Heineken anuncia demissão de 6 mil funcionários após queda nas vendas

Thursday, 12 February 2026
Grupo holandês busca redução de custos bilionária em meio aos impactos da pandemia no setor de bebidas.
A Heineken, segunda maior cervejaria do mundo, confirmou a demissão em massa de cerca de 6 mil colaboradores globalmente. A medida faz parte de um plano estratégico de reestruturação para recuperar as margens de lucro, que foram severamente afetadas pelo fechamento do comércio e bares durante a pandemia de Covid-19. Com o anúncio, a companhia pretende alcançar uma economia de 2 bilhões de euros até o ano de 2023.
Impactos no mercado e foco na digitalização
A decisão reflete um cenário desafiador para o setor de bebidas. Segundo o CEO da companhia, Dolf van den Brink, a reestruturação não foca apenas em cortes, mas em uma transformação organizacional.
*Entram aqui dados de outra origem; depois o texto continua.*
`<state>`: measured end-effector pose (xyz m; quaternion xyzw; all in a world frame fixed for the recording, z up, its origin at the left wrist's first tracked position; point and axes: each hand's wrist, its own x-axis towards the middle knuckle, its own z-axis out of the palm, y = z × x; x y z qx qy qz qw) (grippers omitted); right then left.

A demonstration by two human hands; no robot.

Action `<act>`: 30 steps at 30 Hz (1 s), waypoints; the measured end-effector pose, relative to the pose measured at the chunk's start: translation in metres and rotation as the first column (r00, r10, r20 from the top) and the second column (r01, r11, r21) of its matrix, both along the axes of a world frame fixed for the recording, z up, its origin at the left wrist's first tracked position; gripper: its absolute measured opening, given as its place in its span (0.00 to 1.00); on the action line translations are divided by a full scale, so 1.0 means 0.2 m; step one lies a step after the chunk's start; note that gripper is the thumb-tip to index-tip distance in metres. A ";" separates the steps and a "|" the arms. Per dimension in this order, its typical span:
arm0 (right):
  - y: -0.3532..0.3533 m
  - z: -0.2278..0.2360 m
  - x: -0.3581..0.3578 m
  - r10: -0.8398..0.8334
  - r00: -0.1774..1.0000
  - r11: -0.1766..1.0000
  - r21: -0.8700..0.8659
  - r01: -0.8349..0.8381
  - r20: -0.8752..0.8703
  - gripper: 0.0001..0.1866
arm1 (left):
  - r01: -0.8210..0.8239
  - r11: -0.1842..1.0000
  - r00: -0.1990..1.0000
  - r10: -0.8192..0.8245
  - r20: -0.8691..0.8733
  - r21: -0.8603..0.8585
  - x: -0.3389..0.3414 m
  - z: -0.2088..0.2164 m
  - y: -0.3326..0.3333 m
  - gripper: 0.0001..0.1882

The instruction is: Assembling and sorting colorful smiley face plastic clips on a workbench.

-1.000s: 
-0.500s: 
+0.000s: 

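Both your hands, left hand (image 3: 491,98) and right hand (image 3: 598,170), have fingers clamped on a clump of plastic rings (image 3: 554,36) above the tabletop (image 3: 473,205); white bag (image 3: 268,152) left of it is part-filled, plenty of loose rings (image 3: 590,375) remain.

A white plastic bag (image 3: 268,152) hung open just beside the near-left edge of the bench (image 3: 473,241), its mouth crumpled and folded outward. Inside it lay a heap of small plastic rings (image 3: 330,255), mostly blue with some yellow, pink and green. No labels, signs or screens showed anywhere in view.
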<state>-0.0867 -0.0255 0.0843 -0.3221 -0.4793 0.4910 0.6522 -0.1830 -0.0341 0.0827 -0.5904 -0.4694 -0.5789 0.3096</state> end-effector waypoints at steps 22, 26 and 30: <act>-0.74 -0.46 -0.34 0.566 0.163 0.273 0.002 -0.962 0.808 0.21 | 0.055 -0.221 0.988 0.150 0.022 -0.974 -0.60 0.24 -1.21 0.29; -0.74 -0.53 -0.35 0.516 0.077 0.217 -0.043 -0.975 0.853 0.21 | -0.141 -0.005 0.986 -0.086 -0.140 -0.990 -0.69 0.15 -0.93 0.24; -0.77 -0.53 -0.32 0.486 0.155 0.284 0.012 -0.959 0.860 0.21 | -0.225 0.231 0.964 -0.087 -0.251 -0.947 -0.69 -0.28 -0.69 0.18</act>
O objetivo é tornar a empresa mais ágil, simplificando processos e investindo pesado na digitalização das vendas e no portfólio de produtos premium, que seguem como a principal aposta da marca para os próximos anos.
Em Blumenau e região, onde o mercado de cervejas é um dos pilares da economia e do turismo, movimentos de gigantes como a Heineken são acompanhados de perto. Mudanças globais no consumo e na logística dessas corporações costumam ditar tendências que impactam desde a distribuição local até a competitividade das microcervejarias catarinenses.
Resultados financeiros e projeções
Apesar da redução no quadro de funcionários — que representa quase 10% da força de trabalho total do grupo —, a Heineken busca manter sua relevância em mercados-chave. A empresa registrou prejuízo líquido no último balanço anual, o que acelerou a necessidade de cortes operacionais e a revisão de contratos de marketing e patrocínios.
A expectativa é que a economia gerada com a demissão em massa e a otimização da cadeia produtiva permita que o grupo retorne aos níveis de rentabilidade anteriores à crise sanitária. O mercado financeiro reagiu com cautela, monitorando como a marca preservará sua fatia de mercado frente a concorrentes que também enfrentam pressões inflacionárias.